ACTIVITY ->
Two lines in the data below mark the range: the one with "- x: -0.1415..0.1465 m" and the one with "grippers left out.". Return both, along with every line between them, exactly.

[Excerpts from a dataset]
········

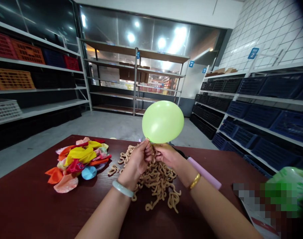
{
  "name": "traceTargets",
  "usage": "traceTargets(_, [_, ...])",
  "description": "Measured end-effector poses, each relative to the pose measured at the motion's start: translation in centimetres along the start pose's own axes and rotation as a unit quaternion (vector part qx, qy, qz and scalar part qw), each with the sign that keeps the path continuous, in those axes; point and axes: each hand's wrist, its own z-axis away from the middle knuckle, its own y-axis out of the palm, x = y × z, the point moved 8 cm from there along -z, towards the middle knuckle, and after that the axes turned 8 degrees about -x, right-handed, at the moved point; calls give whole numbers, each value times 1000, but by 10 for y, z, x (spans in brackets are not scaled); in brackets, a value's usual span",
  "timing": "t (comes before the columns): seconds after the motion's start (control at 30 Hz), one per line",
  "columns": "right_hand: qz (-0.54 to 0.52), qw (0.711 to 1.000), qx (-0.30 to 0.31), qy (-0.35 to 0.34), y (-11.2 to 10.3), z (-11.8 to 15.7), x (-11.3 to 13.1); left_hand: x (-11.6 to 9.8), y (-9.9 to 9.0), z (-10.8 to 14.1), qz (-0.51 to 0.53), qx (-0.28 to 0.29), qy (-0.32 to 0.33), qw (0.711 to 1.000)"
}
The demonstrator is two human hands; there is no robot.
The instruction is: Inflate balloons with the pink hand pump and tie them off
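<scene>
An inflated light green balloon point(163, 121) stands above the table, its neck at my fingertips. My left hand point(143, 154) pinches the neck from the left, fingers closed. Close beside it, my right hand point(165, 154) is also closed at the base of the balloon; its fingertips are partly hidden, so whether it grips the neck or something else is unclear. Beneath both hands lies a heap of tan, curled, rope-like pieces point(158, 181). A pile of uninflated balloons point(80, 157) in yellow, orange, red, pink and blue lies to the left.
A pink-purple cylinder point(205, 173) rests on the dark red table point(96, 209) beyond my right forearm. At the right edge is a green plastic bag point(291, 182), partly blurred. Shelves with crates point(256, 113) line both sides; a rack point(135, 83) stands behind.
</scene>
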Motion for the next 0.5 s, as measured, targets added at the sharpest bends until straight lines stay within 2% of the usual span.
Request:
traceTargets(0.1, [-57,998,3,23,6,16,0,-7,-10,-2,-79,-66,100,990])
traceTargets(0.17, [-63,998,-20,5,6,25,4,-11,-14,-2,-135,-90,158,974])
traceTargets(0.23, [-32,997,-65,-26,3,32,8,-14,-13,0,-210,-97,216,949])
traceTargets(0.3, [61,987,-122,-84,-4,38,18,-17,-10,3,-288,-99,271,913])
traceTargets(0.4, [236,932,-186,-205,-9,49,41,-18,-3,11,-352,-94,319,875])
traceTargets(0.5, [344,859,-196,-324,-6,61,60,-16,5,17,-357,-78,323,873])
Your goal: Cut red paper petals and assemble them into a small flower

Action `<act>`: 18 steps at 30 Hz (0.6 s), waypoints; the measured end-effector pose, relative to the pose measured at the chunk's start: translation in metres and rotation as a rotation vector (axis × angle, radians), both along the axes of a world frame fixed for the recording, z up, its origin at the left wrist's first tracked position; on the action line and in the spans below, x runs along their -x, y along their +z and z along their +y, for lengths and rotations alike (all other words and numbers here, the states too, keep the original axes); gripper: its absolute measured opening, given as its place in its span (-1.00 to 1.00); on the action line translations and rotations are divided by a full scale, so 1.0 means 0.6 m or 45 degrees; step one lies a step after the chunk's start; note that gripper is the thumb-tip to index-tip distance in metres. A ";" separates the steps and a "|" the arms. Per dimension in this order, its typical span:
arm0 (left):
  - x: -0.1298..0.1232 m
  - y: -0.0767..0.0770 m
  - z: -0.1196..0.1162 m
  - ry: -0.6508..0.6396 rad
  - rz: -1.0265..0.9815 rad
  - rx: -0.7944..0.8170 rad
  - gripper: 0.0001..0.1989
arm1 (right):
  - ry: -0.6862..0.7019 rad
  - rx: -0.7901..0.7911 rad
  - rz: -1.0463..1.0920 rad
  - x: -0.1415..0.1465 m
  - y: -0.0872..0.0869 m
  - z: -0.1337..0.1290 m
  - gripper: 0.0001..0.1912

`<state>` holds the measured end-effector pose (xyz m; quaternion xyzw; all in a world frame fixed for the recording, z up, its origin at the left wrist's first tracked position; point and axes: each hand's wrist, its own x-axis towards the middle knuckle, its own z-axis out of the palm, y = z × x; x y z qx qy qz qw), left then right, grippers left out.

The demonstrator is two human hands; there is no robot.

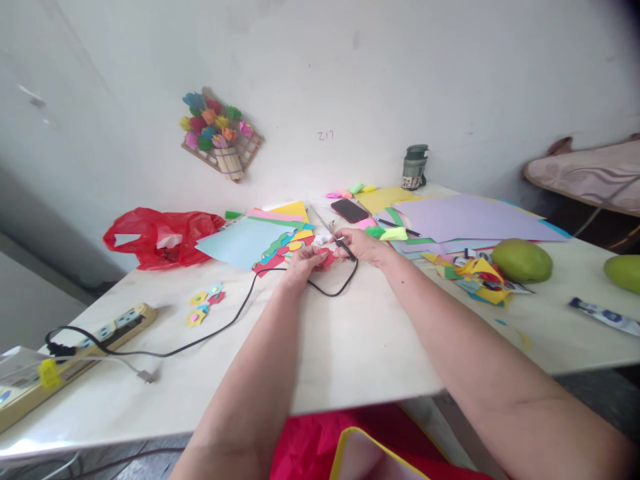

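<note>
Between the fingertips of my left hand (303, 264) is a small red paper piece (327, 258). My right hand (365, 245), close beside it, is closed around a slim corded tool that looks like a soldering iron (343, 247). Its thin metal shaft points away to the upper left, and a black cord (240, 313) leaves its handle end. Just beyond the hands lies a white crumpled bit (323, 237). Colourful paper cutouts (287, 248) are heaped left of my hands. Several finished-looking paper flowers (206, 303) rest farther left on the table (350, 347).
The cord crosses the table to a power strip (125, 323). A red plastic bag (145, 233), light blue paper (245, 243), a phone (350, 211) and purple sheets (450, 217) lie around. Right are paper scraps (483, 277), a green fruit (521, 261) and a tube (605, 315). A tumbler (415, 167) stands behind.
</note>
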<state>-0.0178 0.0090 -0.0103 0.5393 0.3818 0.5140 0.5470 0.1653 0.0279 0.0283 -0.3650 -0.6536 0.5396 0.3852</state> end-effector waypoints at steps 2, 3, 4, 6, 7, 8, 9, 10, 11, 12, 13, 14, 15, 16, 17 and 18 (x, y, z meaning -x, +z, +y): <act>0.001 -0.001 0.001 0.001 -0.024 -0.004 -0.66 | 0.025 0.001 -0.042 -0.004 -0.001 0.002 -0.72; 0.002 -0.002 0.001 0.002 -0.036 -0.007 -0.66 | 0.037 0.005 -0.064 -0.006 -0.001 0.003 -0.72; 0.002 -0.002 0.002 0.004 -0.048 -0.011 -0.66 | 0.047 0.007 -0.084 -0.009 -0.002 0.004 -0.72; 0.003 -0.002 0.003 0.010 -0.077 -0.018 -0.66 | 0.061 0.002 -0.114 -0.015 -0.002 0.005 -0.71; 0.003 -0.002 0.003 0.011 -0.092 -0.021 -0.66 | 0.073 -0.005 -0.125 -0.018 -0.002 0.005 -0.70; 0.003 -0.002 0.003 0.010 -0.106 -0.021 -0.65 | 0.091 -0.010 -0.138 -0.021 -0.002 0.005 -0.68; 0.003 -0.001 0.003 0.008 -0.118 -0.021 -0.64 | 0.114 -0.009 -0.156 -0.023 -0.002 0.005 -0.67; 0.003 0.000 0.002 0.005 -0.127 -0.021 -0.64 | 0.142 -0.002 -0.174 -0.025 -0.001 0.005 -0.65; 0.003 0.001 0.001 0.002 -0.133 -0.018 -0.64 | 0.171 0.006 -0.195 -0.027 -0.001 0.005 -0.64; 0.003 0.002 0.000 0.001 -0.138 -0.012 -0.63 | 0.198 0.013 -0.217 -0.028 -0.001 0.006 -0.65; 0.003 0.004 -0.001 0.004 -0.143 -0.006 -0.63 | 0.223 0.013 -0.239 -0.029 -0.001 0.006 -0.67; 0.003 0.005 -0.002 0.006 -0.149 0.001 -0.63 | 0.244 0.007 -0.261 -0.030 -0.001 0.007 -0.69; 0.003 0.006 -0.003 0.008 -0.159 0.009 -0.63 | 0.263 -0.001 -0.282 -0.030 -0.002 0.008 -0.72; 0.003 0.007 -0.004 0.009 -0.170 0.017 -0.63 | 0.279 -0.007 -0.299 -0.031 -0.004 0.010 -0.75; 0.003 0.007 -0.005 0.009 -0.184 0.022 -0.64 | 0.294 -0.009 -0.310 -0.032 -0.006 0.012 -0.77; 0.004 0.008 -0.005 0.006 -0.196 0.024 -0.65 | 0.309 -0.008 -0.317 -0.033 -0.009 0.015 -0.78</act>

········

ANSWER FOR THIS EXERCISE ->
  - x: -0.1415..0.1465 m
  - y: -0.0872..0.0869 m
  - z: -0.1337..0.1290 m
  - gripper: 0.0001..0.1912

`<state>` holds the measured end-effector pose (xyz m; quaternion xyzw; all in a world frame fixed for the recording, z up, its origin at the left wrist's first tracked position; point and axes: each hand's wrist, its own x-axis towards the middle knuckle, its own z-axis out of the palm, y = z × x; x y z qx qy qz qw), left then right, grippers left out.

Nothing else is required to complete this exercise.